> _INSTRUCTIONS FOR THE TASK_:
Since the listing below shows pictures, leave them out and write out exactly the lines from the line with "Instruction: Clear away" to the line with "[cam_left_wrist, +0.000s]", both included, and no others.
[[ LISTED ENTRIES, beginning ]]
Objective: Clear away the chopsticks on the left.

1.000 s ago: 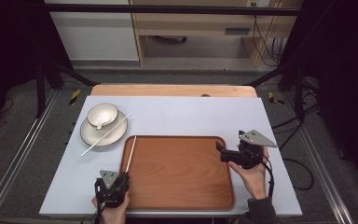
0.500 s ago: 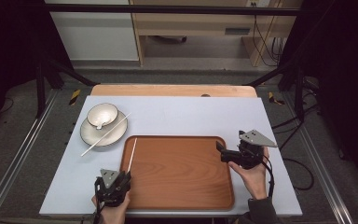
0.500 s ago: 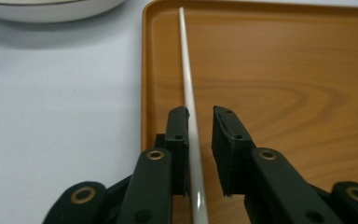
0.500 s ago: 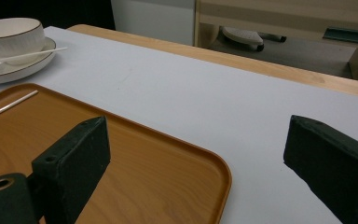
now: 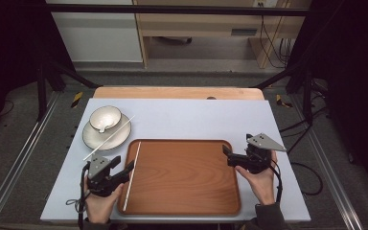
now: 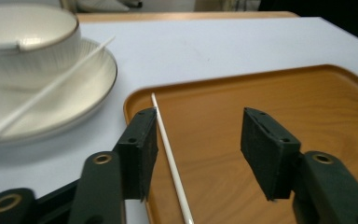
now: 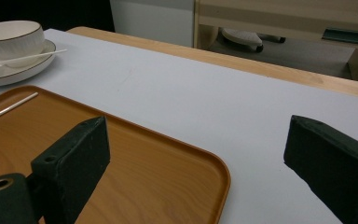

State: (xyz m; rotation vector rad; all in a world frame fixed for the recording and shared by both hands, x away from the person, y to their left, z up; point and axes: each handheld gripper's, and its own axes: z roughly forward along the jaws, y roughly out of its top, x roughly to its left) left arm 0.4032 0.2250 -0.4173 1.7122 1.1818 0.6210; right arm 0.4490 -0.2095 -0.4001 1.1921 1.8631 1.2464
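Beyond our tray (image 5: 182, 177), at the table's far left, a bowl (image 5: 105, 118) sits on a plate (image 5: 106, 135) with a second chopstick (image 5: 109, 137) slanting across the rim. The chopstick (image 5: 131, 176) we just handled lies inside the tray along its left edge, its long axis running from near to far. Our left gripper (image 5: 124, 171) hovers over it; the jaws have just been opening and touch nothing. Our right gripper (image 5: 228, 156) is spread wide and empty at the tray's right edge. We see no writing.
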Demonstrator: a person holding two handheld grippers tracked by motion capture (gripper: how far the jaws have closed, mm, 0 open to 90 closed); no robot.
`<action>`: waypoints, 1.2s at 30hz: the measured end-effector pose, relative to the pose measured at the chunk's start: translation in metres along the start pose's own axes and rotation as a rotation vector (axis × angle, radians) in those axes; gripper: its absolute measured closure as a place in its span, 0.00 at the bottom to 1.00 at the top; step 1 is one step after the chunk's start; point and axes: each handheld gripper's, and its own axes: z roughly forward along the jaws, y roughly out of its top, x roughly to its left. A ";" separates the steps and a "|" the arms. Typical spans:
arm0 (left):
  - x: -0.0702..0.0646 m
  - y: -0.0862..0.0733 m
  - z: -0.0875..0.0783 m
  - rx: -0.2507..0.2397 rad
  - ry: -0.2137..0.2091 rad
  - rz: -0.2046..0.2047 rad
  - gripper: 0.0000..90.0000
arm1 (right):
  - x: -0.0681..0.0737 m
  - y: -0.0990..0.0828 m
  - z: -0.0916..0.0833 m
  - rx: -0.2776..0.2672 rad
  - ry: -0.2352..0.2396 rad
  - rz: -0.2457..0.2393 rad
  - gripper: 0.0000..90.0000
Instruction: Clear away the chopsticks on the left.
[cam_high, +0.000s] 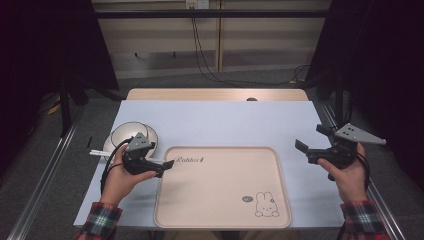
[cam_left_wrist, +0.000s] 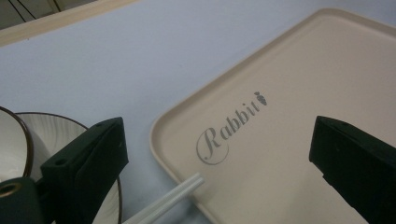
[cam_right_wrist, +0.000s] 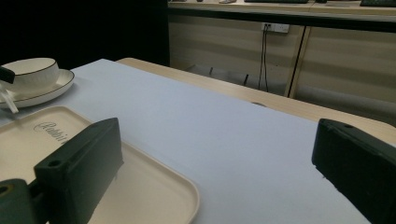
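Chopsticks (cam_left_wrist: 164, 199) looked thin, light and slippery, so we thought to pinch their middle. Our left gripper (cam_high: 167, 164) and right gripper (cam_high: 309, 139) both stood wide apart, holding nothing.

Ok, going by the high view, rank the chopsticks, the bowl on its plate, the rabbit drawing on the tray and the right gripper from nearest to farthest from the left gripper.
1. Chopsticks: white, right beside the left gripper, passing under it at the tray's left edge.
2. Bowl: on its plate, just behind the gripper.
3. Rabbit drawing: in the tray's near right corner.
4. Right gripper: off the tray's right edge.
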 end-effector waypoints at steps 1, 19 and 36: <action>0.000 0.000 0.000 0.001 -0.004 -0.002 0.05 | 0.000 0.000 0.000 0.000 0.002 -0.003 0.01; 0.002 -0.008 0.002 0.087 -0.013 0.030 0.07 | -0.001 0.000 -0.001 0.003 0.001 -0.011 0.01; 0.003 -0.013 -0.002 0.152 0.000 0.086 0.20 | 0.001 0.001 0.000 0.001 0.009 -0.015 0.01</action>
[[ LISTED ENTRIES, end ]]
> _SOLUTION TO THIS PROBLEM_:
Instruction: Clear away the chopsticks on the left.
[cam_high, +0.000s] 
[cam_left_wrist, +0.000s] 

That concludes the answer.